Here is my problem, Im looking for some good advice. I want to convert to catholicism, however my soon to be wife doesnt want me to. She is Jewish, and is afraid that she wont be accepted among the Catholic community. She likes being involved in all the activities that I do, and all of the organizations that I belong to. I also work a lot on nights, and she works and goes to school during the day. so the only time we get to spend together is one day through the week, and saturday and sunday. She doesnt like the idea that I will have to give up more time to something else. So what should I do, I have to consider her since she will be my wife in a couple of weeks, but I also have to consider my personal religious beliefs. I am stuck…
You know how Christ says we have to hate our family and whatnot? He doesn’t mean we literally have to hate them, but if their is a conflict between following Him and remaining on good terms with them, we must choose following Him.
That being said, I don’t think your wife has anything to worry about. She’ll be treated as well as she’ll be treated anywhere else, probably better. Obviously, she cannot receive communion, but besides that there shouldn’t be a problem.
Pray to the Holy Spirit for guidance…be patient and merciful to yourself. Do not let your mind drive you, pray, be silent in your mind and wait on the Holy spirit to guide you.
If you know a good priest, go and have a talk with him, but look the guidance of the Holy Spirit above all things.
thank you guys for the advice, I was thinking of going to talk to a priest at the mission by my house. I was also thinking of going to the prince of peace retreat to try to figure things out, and ask God for guidence.
That’s a great idea! IMHO the Jewish people are respected in the Catholic religion more than any other. Even the Pope calls the Jews our “big bothers in the faith”. Our mother, Mary is Jewish and so is our Savior Jesus. Catholicism is the completion of Judaism. I think she might even find things that are familiar to her.

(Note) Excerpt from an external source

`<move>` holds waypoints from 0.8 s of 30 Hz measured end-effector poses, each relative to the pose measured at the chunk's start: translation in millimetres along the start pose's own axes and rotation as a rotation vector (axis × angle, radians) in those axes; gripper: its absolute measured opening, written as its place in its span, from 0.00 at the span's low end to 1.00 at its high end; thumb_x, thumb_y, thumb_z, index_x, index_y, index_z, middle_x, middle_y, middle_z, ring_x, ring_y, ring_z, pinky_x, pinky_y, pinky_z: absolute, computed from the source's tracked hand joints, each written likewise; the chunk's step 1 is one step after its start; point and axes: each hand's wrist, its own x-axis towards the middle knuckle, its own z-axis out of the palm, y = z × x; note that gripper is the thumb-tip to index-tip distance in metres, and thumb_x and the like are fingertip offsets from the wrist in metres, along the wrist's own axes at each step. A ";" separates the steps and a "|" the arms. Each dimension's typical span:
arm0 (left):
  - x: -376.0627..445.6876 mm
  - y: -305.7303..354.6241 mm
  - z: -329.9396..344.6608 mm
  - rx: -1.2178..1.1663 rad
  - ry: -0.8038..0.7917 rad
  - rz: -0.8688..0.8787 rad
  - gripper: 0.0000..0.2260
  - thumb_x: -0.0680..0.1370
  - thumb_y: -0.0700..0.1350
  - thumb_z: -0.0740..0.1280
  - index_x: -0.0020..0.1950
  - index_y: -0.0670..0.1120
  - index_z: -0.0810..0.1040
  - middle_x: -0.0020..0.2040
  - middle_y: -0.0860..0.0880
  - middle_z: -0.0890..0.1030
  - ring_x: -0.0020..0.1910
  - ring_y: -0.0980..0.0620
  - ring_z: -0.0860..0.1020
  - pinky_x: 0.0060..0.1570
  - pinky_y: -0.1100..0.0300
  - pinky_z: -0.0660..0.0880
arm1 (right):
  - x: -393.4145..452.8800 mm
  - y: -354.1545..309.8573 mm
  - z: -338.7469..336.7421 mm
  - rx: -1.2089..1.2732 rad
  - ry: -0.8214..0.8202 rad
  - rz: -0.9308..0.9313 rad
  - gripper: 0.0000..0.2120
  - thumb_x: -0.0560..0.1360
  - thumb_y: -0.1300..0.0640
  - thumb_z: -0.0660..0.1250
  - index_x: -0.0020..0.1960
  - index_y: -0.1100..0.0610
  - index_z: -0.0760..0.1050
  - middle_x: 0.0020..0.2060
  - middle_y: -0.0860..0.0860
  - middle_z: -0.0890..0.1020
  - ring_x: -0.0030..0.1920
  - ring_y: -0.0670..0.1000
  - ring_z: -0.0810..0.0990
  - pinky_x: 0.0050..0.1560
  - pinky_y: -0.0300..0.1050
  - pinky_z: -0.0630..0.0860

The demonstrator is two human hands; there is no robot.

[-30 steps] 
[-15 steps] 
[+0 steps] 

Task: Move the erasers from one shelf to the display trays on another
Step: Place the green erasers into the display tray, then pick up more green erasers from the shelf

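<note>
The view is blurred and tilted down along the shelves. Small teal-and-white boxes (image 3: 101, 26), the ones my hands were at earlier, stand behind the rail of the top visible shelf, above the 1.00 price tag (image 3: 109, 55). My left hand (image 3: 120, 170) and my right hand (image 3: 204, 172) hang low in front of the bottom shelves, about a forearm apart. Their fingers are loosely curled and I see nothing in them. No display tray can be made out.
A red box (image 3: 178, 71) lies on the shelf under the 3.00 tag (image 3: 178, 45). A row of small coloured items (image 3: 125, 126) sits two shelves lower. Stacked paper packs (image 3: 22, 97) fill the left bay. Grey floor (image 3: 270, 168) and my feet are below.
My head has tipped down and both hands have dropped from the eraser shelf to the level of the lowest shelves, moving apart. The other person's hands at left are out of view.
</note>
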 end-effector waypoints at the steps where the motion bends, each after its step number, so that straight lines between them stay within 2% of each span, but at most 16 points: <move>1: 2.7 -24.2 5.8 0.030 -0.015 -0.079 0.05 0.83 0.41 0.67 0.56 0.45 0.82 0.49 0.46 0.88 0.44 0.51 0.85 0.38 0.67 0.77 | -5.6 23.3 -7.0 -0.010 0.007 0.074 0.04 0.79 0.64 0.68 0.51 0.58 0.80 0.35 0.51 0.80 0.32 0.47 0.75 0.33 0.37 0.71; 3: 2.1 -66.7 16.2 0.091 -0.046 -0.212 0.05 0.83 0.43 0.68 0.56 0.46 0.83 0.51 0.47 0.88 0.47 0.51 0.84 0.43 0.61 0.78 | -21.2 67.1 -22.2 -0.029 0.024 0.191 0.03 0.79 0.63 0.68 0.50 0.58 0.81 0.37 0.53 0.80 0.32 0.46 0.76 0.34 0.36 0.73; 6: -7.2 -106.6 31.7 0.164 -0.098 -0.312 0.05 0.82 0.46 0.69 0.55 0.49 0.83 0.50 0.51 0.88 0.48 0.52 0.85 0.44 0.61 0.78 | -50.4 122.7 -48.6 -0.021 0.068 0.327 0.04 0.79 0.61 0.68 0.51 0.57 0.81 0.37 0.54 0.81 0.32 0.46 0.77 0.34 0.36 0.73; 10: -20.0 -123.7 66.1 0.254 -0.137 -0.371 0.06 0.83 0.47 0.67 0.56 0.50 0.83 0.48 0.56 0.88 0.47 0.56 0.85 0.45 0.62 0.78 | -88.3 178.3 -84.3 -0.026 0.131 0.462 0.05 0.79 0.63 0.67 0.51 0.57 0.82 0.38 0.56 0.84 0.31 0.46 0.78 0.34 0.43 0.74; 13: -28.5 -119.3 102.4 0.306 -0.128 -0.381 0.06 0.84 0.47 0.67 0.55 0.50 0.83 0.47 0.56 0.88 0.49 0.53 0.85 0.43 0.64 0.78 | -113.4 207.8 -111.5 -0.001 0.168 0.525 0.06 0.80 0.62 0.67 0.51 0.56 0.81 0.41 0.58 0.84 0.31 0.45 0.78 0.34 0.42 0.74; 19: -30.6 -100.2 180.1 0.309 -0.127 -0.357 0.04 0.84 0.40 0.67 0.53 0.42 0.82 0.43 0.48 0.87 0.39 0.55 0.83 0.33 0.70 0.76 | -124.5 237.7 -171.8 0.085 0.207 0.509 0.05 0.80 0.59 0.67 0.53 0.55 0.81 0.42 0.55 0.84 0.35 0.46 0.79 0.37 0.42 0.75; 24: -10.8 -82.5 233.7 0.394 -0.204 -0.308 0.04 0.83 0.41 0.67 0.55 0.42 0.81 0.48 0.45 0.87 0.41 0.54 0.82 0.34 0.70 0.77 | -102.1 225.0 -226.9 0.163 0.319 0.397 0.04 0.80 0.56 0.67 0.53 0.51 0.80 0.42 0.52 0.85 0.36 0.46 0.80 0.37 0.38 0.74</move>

My father was the most traditional Catholic you could find anywhere, and he made sure we understood the Jewish roots of our faith - it is the fruition of it rather than the “replacement” of it - and he always said if he were not Catholic he would have to be a practising Jew because the Jewish faith was the one true church prior to Christ. We were raised with enormous respect for Jewish people because they were the chosen people. Even though we must recognise the differences, how could you not have respect for the people God chose as his own in such an unimaginably special way? I would sincerely hope that your wife-to-be would be welcomed by your parish in the same way we were taught to always respect the Jewish faith and people.
My late brother-in-law was Jewish and he and my sister had a good marriage. Toward the end of his life he was really searching for the truth and investigating Catholicism. I believe that if his life was not cut short he would have converted.
One purpose of mariage is to help your spouse get to heaven. Be patient, prayerful, and loving. Let her know that you have found the truth in your life and that conversion is important to you.
I’m assuming you have not started RICA yet. Invite her to attend with you to observe. She will not be the only non-catholic in that group and it may make her feel more comfortable.
Most important- pray together! Rembember we believe in the same God. Instead on focusing on differences, prayer will help you see the truths that you share.
Prayers for you and God bless.
Well…Edith Stein was Jewish and converted after years of studying, to HER becoming Catholic was ‘to be truly fullfilled Jewish’, Catholicism was the fullfilment of her Judaism…If you look, there are soooo many Jews who became Catholic! My grandma was one of them, at the age of 42 in 1954, 4 out of her 7 children converted with her (the adult ones remained Jewish, just like my grandad), and really: she made so many friends! I don’t think her having been Jewish was ever a problem, and for my grandfather, the fact that he never converted (he died in 1991) never stopped him being a part of his wife’s circle of friends!
So, don’t ‘assume’ it’ll be a problem: let her meet people! And remember: Jesus, Mary and Joseph were all Jewish, and Jesus said he came not to break the Law, but to fullfill it! So, he never ‘stopped’ being a Jew, he fullfilled it by founding the Church through Peter! Or as my grandma used to say: the Jews are the children of God, but thanks to Jesus we’re ALL adopted children of God! Which I think puts it quite nicely!
Like the others have said, I think your soon to be wife will be pleasantly surprised at how respectful Catholics are to those of the Jewish faith. The fact that we share history with them is just the beginning.